PROBLEM TO WORK ON:
Before writing anything, find the line that contains "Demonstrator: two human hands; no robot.", then retype the entries below exactly from their first line through that one, without pictures.

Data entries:
--- START ---
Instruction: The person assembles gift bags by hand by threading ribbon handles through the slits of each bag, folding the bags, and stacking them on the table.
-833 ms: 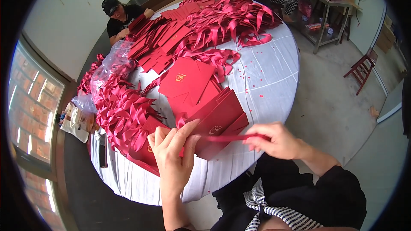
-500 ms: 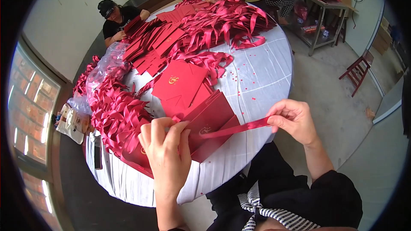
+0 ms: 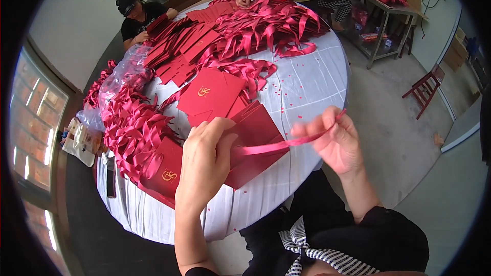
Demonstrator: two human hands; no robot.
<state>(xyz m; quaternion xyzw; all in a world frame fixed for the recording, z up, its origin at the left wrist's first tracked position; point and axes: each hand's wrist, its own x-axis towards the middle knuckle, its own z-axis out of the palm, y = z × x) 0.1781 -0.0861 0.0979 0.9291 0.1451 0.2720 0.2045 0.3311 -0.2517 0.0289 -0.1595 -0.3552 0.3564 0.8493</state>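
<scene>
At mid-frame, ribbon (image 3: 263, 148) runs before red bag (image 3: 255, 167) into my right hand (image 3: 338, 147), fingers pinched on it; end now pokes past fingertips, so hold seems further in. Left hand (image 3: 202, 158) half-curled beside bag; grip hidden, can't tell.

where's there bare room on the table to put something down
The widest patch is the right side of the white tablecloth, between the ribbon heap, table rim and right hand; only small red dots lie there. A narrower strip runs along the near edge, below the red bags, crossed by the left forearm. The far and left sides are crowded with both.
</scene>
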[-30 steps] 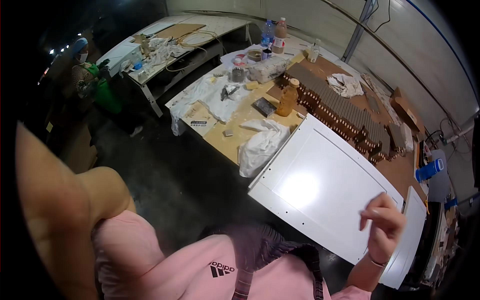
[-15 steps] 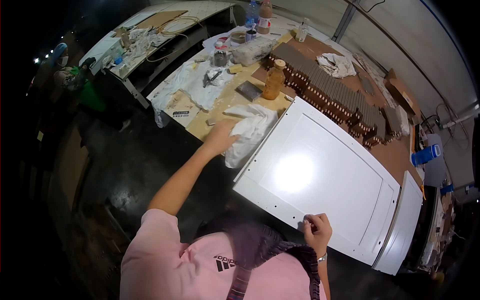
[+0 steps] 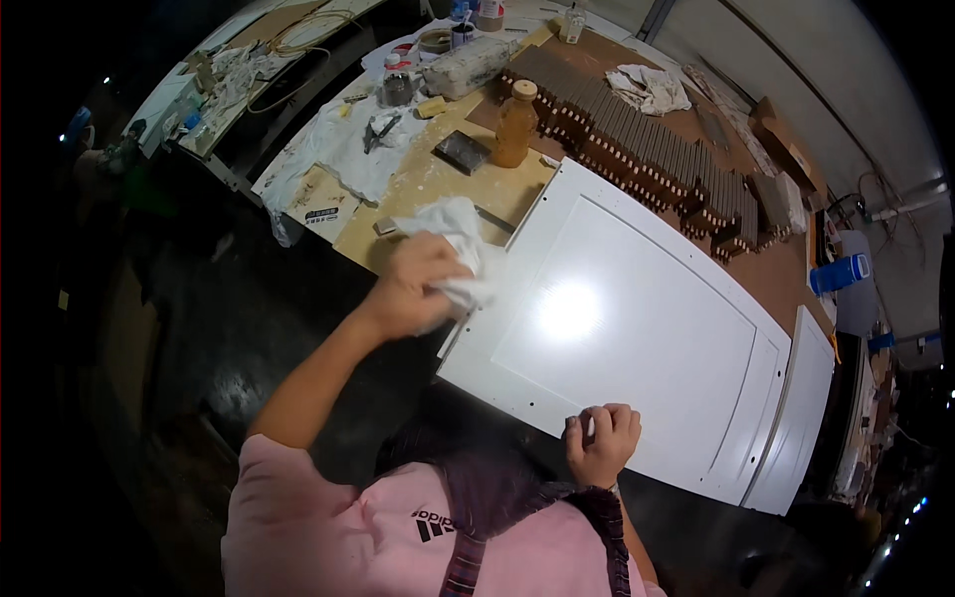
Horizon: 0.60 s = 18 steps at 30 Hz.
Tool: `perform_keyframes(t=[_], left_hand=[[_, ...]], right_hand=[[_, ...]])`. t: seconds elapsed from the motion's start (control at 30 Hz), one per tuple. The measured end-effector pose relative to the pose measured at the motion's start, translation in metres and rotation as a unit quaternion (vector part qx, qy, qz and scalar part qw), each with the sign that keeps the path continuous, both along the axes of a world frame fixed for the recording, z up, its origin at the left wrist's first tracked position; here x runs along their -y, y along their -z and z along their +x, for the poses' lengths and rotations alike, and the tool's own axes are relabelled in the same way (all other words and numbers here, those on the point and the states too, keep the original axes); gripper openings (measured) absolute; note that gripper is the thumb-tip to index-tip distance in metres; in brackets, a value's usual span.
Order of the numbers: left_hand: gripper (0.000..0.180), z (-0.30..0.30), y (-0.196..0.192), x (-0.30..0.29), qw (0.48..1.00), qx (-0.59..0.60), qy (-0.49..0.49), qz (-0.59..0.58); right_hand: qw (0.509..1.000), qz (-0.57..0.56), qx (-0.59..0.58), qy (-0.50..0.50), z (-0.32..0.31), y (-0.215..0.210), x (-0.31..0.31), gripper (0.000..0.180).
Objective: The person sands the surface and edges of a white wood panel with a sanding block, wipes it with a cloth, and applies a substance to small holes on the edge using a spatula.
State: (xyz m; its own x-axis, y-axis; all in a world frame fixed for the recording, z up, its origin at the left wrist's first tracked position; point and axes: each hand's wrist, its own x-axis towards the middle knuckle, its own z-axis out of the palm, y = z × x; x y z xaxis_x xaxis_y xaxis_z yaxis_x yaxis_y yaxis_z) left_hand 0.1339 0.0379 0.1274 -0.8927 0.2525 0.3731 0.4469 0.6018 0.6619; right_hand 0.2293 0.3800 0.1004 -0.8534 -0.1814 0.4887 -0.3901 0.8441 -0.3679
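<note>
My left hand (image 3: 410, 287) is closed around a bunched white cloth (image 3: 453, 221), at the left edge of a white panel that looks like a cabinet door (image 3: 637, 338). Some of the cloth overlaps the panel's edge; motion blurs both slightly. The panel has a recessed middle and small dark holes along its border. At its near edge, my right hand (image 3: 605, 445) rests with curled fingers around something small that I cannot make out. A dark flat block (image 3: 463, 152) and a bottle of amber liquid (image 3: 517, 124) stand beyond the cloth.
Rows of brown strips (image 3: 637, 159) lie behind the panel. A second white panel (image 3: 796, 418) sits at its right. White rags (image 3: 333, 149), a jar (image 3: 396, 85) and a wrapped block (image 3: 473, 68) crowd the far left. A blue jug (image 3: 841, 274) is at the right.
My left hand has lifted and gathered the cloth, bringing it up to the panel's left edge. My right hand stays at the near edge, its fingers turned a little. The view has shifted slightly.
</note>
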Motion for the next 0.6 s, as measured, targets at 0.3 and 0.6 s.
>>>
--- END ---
TASK ANSWER:
Instruction: The person assembles gift bags by hand by threading ribbon handles through the slits of each bag, folding the bags, and stacking them on the table.
-833 ms: 
-500 ms: 
+0 ms: 
Demonstrator: two human hands; no robot.

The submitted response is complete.